The first experiment is “Studies on Postharvest Loss in Tangerine (Lonicera japonica Thunb) from Penicillium spp.” This research aimed to Studies on Postharvest Loss in Tangerine (Lonicera japonica Thunb) from Penicillium spp. The research was handled between October 2014 and September 2016 at Chaingmai Province and Postharvest and Processing Research and Development Division. This research was divided 2 parts: Frist was study on the production of Tangerine from the orchard to the packinghouse. The result show that postharvest losses of the orchard causes by many factors such as natural disaster, harvesting and transportation. Moreover, the farmers against treated Tangerine trees with antibiotic. Ampicillin and Amoxy were applied at 15 g/L of water by injected into the trees. There is no postharvest loss caused by fungi on Tangerine fruits. Second, study on the losses and identification of pathogens from the orchard to the packinghouse. Postharvest loss of orchard was a main cause of packinghouse loss such as it was initiated the appeal of fruit rot and the pathogens infection in open wound. This symptom was violently when the Tangerine were storage for long time. In the conclusion, selection of Tangerine had wound and was bruise after harvesting from tree. It was a protection of the appeal of fruit rot and the pathogens infection of Tangerine storage in distribution of the customer. The causal pathogens of Tangerine were Fusarium spp, Cladosporium sp., Aspergillus spp and Penicillium spp. The result indicated that finding the activity of toxin production of Aspergillus spp and Penicillium spp. in Tangerine.

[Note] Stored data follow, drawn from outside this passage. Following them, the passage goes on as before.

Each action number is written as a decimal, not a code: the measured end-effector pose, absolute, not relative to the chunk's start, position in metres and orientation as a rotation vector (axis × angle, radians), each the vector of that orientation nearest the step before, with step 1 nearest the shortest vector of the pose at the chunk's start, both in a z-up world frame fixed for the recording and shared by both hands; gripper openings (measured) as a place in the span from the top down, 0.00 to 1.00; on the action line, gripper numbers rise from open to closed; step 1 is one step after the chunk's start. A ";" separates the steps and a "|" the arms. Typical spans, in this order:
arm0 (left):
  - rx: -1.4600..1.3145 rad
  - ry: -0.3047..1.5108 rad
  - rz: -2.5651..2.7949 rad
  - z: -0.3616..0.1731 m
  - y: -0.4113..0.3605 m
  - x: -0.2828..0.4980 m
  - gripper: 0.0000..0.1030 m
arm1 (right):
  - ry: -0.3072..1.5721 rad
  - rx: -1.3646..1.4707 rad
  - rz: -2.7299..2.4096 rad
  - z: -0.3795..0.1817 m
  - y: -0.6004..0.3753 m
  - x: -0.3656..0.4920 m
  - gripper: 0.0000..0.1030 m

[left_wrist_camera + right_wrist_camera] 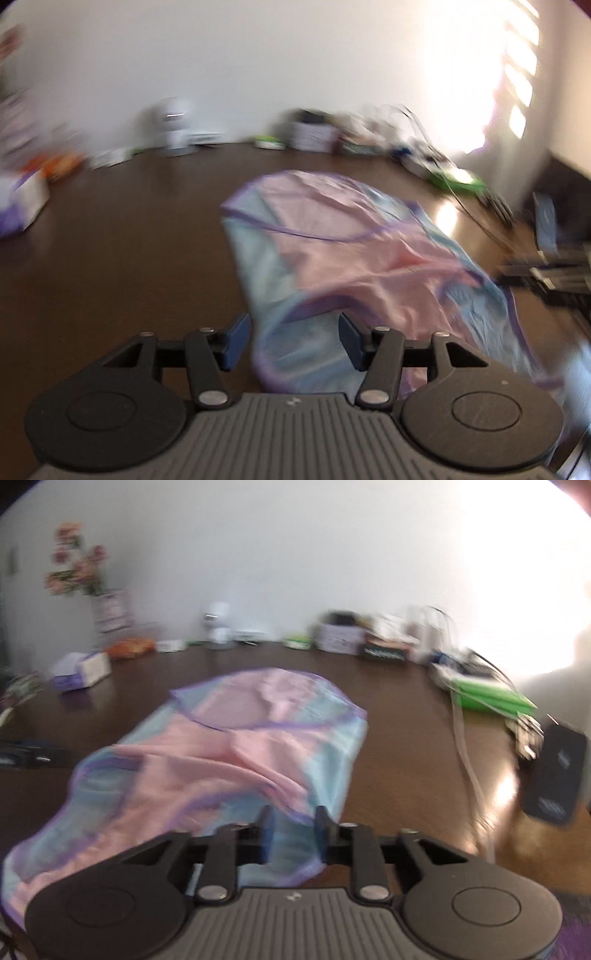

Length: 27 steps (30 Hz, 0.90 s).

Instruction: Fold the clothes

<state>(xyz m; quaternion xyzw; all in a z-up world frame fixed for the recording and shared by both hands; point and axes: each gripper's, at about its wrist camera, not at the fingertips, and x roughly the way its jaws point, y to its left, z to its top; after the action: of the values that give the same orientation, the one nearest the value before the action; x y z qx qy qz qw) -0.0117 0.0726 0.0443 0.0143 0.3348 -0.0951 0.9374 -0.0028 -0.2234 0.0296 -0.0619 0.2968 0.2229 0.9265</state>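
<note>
A thin pink and light-blue garment [332,240] with purple edging lies rumpled on the dark wooden table [129,240]. My left gripper [293,332] is low over its near left corner with the jaws standing wide; cloth lies between the blue pads, which do not press on it. In the right wrist view the same garment [229,753] spreads left and ahead. My right gripper [294,830] is at its near right corner, jaws narrowly apart, with light-blue cloth in the gap and no visible pinch. Both views are blurred.
Along the wall stand a vase of pink flowers [110,616], a tissue box [81,670], a small white figure [218,626] and boxes [340,637]. At the right lie a green packet [487,698], cables [465,746] and a dark flat device [557,771].
</note>
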 end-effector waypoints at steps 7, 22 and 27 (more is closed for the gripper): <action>-0.078 0.732 -0.205 0.035 0.098 0.011 0.99 | 0.693 -0.111 0.445 0.013 -0.216 0.035 0.99; -0.113 0.819 -0.401 0.031 0.031 0.020 0.72 | 0.743 0.010 0.645 0.020 -0.198 0.009 0.68; -0.133 0.800 -0.411 0.025 0.036 0.014 0.97 | 0.772 0.103 0.604 0.011 -0.198 0.025 0.70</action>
<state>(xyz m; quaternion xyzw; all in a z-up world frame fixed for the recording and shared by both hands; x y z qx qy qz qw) 0.0141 0.0357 0.0252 -0.0641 0.3866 -0.1986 0.8983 0.0247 -0.1977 0.0115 0.0493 0.3707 0.2901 0.8809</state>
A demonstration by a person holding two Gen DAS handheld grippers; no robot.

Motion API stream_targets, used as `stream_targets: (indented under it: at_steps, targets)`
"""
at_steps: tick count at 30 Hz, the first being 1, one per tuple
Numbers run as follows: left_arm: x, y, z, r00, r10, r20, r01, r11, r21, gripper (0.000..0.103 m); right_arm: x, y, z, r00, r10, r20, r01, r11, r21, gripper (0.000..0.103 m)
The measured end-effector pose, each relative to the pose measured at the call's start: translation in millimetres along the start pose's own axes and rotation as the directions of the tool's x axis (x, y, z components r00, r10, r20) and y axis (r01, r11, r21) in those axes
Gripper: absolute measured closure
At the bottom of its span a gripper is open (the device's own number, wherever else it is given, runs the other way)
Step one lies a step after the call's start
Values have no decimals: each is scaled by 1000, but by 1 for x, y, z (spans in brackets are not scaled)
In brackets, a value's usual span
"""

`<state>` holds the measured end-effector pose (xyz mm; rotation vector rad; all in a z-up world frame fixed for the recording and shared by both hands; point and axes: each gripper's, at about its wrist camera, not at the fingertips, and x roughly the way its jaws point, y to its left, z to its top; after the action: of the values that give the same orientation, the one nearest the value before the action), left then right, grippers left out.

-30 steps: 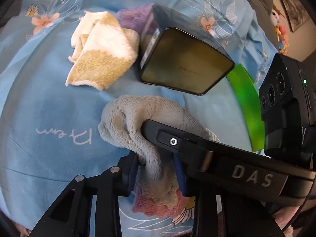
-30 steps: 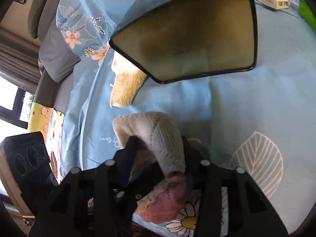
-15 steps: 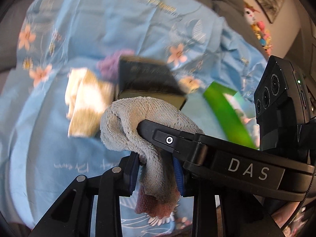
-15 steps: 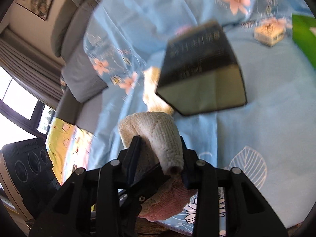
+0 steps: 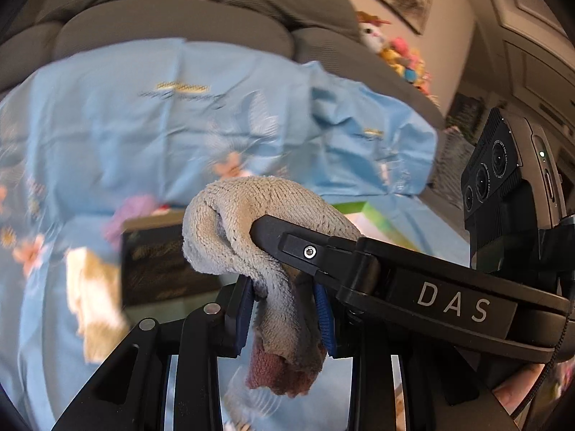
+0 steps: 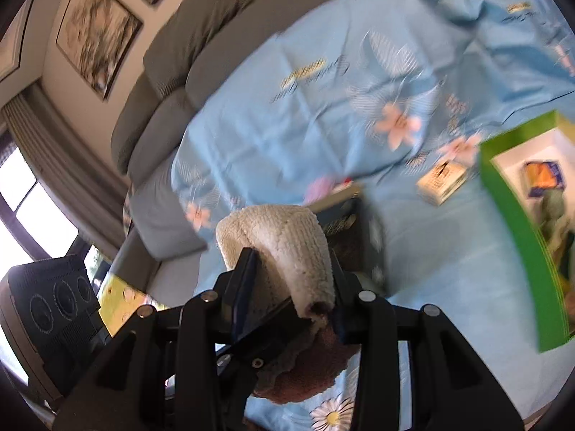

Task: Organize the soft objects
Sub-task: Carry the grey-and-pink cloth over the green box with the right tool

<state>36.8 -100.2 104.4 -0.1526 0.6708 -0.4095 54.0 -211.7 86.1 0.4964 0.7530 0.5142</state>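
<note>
Grey towel (image 5: pixel 251 215), pink at its lower end, pinched by both grippers and held in the air above the blue sheet (image 5: pixel 143 115). Left gripper (image 5: pixel 284 309) clamped on the hanging part, blue pads (image 5: pixel 323 309) pressing the cloth. Right gripper (image 6: pixel 291 287) clamped on the folded upper part. Below on the sheet: dark box (image 5: pixel 161 262), yellow-white cloth (image 5: pixel 93 294), purple cloth (image 5: pixel 133 208). Green box (image 6: pixel 517 233) off to the right. Grey sofa (image 5: pixel 172 25) behind.

Grey-cream knitted cloth (image 5: pixel 251 215) with pink end — bunched, lifted above the blue sheet (image 5: pixel 107 125).
</note>
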Motion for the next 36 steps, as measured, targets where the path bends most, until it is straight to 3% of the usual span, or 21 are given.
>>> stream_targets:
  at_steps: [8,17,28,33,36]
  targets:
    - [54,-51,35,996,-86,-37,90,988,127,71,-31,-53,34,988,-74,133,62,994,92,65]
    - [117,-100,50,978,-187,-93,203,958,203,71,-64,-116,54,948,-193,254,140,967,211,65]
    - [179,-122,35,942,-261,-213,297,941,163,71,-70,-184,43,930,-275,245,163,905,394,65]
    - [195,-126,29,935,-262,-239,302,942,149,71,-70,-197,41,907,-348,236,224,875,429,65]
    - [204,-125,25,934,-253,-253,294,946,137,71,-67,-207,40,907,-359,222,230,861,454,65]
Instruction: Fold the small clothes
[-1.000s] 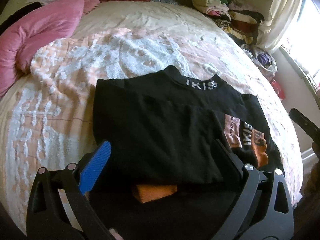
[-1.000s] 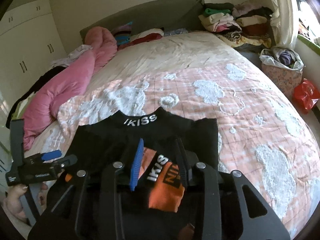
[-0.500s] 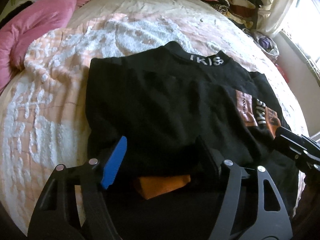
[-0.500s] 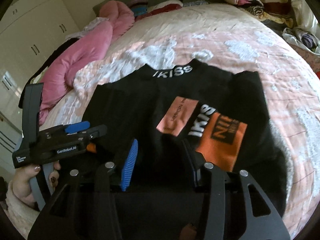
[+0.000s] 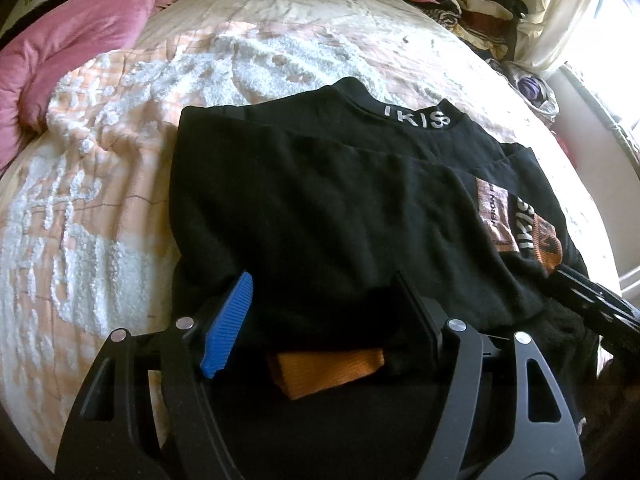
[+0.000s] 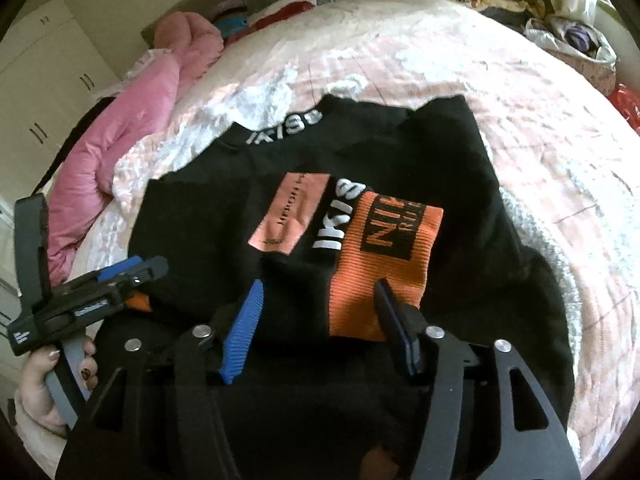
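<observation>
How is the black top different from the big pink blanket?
The black top lies flat and folded in the middle of the bed; the pink blanket is bunched into a puffy roll along the bed's edge. The black top has white letters on its collar and an orange cuff; the pink blanket looks plain. Both are cloth and rest on the bed.

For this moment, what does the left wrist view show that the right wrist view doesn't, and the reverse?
Only the left wrist view shows the bright window and an orange ribbed cuff poking from under the folded layer, between the left gripper and its fingers.

Only the right wrist view shows the white wardrobe doors, the person's hand holding the left gripper, and the whole orange sleeve cuff.

Both show the black sweatshirt with white collar lettering, the peach quilted bedspread and the pink duvet.
</observation>
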Motion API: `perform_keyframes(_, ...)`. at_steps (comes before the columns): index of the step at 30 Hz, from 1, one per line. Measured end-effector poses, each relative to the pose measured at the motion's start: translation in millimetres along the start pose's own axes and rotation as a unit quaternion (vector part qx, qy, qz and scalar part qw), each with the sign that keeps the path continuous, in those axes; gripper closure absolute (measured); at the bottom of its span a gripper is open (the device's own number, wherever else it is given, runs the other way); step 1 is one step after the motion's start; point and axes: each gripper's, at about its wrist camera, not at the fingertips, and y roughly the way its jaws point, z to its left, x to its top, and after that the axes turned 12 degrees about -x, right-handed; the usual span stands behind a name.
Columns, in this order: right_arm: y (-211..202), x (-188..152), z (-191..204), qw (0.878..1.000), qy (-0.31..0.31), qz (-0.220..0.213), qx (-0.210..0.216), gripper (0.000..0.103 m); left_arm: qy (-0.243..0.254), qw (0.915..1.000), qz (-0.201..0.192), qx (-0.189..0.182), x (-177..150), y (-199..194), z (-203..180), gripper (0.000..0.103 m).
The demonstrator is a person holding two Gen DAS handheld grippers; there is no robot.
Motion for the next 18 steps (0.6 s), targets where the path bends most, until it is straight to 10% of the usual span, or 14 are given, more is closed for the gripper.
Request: perform_keyframes(18,-71.6,0.0,3.8,0.997,0.009,-0.071,0.029,0.014,0.011,0.9982,-0.059,0.001,-0.8,-62.3,-20.9,0.020)
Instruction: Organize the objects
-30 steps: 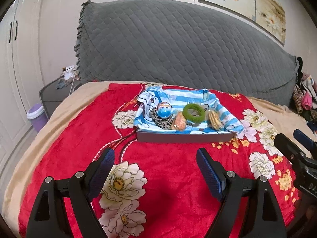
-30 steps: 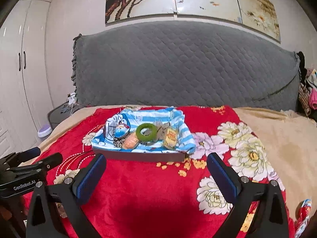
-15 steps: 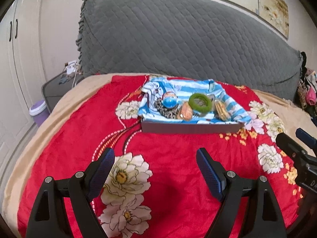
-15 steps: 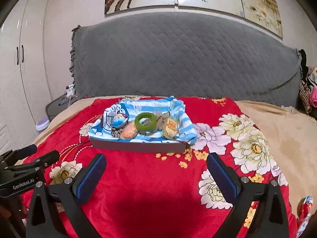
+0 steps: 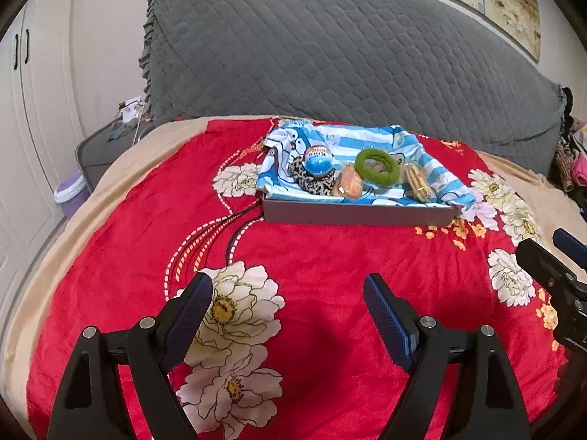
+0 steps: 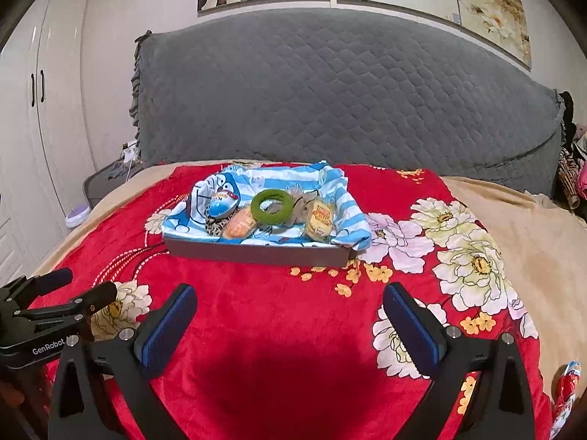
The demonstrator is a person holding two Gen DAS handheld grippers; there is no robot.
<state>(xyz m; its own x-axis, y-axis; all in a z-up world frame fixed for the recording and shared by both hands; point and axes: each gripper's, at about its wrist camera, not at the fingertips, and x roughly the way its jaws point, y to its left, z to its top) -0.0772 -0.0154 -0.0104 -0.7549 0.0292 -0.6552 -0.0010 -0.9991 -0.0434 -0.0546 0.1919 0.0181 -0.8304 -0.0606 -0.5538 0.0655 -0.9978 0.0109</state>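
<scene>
A grey tray (image 5: 352,213) (image 6: 256,253) lined with a blue-striped cartoon cloth (image 5: 367,135) (image 6: 293,176) sits on the red flowered blanket (image 5: 312,256). In it lie a blue egg-shaped toy (image 5: 318,160) (image 6: 221,198), a leopard-print scrunchie (image 5: 306,179), an orange snack packet (image 5: 350,185) (image 6: 240,223), a green ring (image 5: 377,167) (image 6: 272,206) and a yellow snack packet (image 5: 418,182) (image 6: 320,217). My left gripper (image 5: 286,308) is open and empty, well in front of the tray. My right gripper (image 6: 290,315) is open and empty, also in front of it.
A grey quilted headboard (image 5: 348,55) stands behind the bed. A purple bin (image 5: 71,192) and a dark side table (image 5: 106,146) stand at the left. A red and blue wrapped item (image 6: 565,388) lies at the bed's right edge. White wardrobe doors (image 6: 33,128) are on the left.
Both views have tilted slightly downward, so the tray and headboard sit lower in frame. Both grippers stay open and empty; the objects in the tray have not moved.
</scene>
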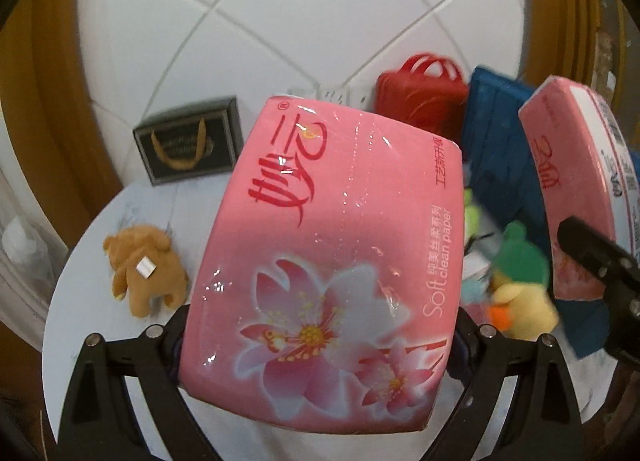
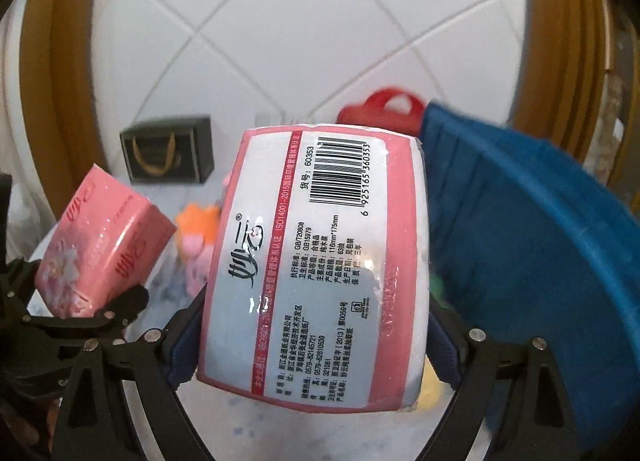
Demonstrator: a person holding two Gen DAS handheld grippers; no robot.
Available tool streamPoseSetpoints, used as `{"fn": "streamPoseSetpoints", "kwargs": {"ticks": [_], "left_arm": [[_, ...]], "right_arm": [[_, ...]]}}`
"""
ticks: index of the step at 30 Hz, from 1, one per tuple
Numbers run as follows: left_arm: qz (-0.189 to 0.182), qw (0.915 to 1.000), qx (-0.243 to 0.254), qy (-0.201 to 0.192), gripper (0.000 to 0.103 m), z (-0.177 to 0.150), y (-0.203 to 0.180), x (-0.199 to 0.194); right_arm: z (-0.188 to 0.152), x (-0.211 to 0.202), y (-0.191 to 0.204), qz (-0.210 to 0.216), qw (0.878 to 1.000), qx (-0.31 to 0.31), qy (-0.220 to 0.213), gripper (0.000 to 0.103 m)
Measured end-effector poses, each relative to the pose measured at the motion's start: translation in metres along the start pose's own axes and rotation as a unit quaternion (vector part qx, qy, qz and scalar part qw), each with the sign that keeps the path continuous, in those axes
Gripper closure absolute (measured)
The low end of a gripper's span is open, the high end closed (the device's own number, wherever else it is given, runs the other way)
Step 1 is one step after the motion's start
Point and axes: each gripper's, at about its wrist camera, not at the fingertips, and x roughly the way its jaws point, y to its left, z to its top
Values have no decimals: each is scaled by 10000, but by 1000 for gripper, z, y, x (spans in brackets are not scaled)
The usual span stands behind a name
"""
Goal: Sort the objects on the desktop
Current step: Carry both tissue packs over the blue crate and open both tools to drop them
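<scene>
My left gripper (image 1: 322, 335) is shut on a pink soft tissue pack (image 1: 340, 241) with a flower print, held up above the white table (image 1: 76, 293). My right gripper (image 2: 316, 325) is shut on a second tissue pack (image 2: 320, 253), its white barcode side facing the camera. In the left wrist view the right-hand pack (image 1: 572, 181) hangs at the far right, with a black finger (image 1: 596, 257) on it. In the right wrist view the left-hand pack (image 2: 100, 237) is at the lower left in the left gripper (image 2: 76, 297).
A brown plush bear (image 1: 146, 269) lies on the table at left. A yellow duck plush with a green hat (image 1: 520, 289) sits by a blue bin (image 2: 540, 241). Against the tiled wall stand a red bag (image 1: 420, 97) and a dark gift bag (image 1: 188, 141). An orange-pink plush (image 2: 196, 233) lies behind.
</scene>
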Motion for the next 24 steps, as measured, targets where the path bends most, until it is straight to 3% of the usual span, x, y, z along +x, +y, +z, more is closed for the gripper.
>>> {"fn": "streamPoseSetpoints", "kwargs": {"ticks": [4, 7, 13, 19, 22, 23, 24], "left_arm": [[20, 9992, -41, -389, 8, 21, -50, -23], [55, 9969, -136, -777, 8, 35, -112, -49], [-63, 9925, -308, -1183, 8, 59, -242, -88], [-187, 9943, 29, -1053, 8, 82, -362, -96], [-216, 9950, 204, -949, 8, 91, -402, -94], [-170, 9956, 353, -855, 8, 93, -417, -91], [101, 9944, 625, -851, 8, 93, -430, -90]], "right_arm": [[10, -38, -50, -74, 9990, -49, -439, 12], [15, -74, -103, -74, 9964, -172, -823, 12], [16, -126, -227, -227, 9912, -362, -1254, 11], [6, -131, -336, -670, 9901, -333, -1185, 11], [2, -121, -380, -885, 9902, -244, -1056, 11], [-1, -120, -390, -911, 9902, -212, -1035, 11], [-3, -117, -402, -949, 9906, -168, -975, 11]]}}
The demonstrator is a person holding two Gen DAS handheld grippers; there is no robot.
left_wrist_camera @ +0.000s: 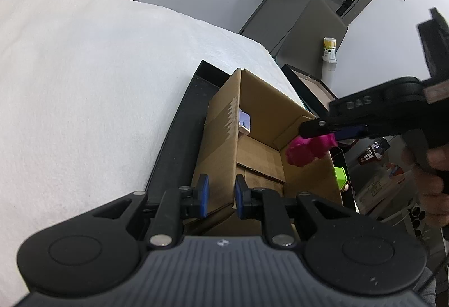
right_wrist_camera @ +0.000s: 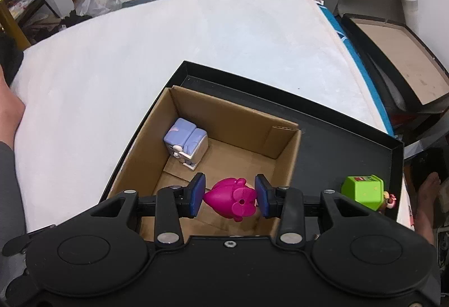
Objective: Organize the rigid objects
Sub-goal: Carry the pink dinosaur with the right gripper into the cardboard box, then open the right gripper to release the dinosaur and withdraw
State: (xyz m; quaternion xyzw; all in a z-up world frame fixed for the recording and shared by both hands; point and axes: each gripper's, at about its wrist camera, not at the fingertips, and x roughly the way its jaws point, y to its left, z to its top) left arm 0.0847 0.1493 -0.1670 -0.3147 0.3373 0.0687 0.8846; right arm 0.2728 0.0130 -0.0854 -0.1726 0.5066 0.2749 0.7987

Second experiment is “Study on Flower Rusty Spots Contaminate of Curvularia sp. In Dendrobium Hybrid Postharvest” Flower rusty spot caused by Curvularia eragrostidis is the most important problem of Dendrobium orchids after harvest. Epidemic cause and factor affecting epidemic was studied in 5 cultivar such as Den.Kho Jiranand, Den.White Fairy, Den.Sonia ‘Jo Daeng’, Den.Sonia ‘Earsakul’. The study was carried out in 21 orchid farms of
4 provinces including Bangkok, Nakhon Pathom, Nonthaburi and Samut Sakhon, and
11 samples from flower market (Pakklong Talad) from June to July 2015. We found that the major caused disease was C. eragrostidis from Nakhon Pathom farm accounting for 66.67%, then Bangkok, Nonthaburi and Samut Sakhon, respectively. Furthermore, it was found in weed accounting for 6.67% but not in planting material, water, and soil. Surprisingly, antagonistic fungi called Trichoderma spp. was found in these materials for 73 isolates. Then the 3 efficient isolates were selected to control disease both in vitro and in vivo. However, we found no
C. eragrostidis from flower market, but we found other caused diseases such as Alternaria sp., Colletotrichum sp., Fusarium sp., and Cladosporium sp., etc. The biological control of in vitro test showed that T03 and T02 inhibited C. eragrostidis mycelium growth for 40.83 and 34.40% respectively at 30?C and filled PDA within 5 days whereas iprodione 50%WP showed 100% inhibition. The in vivo test showed that Trichoderma spp. isolate T03 had the most efficiency to control disease in every temperature since disease percentage of Den. Kho Jiranand kept at 20, 5, and 10?C was 0.35, 0.40, and 0.40 respectively comparing with control and iprodione 50%WP at 0.85 and 0.20 at 5?C respectively.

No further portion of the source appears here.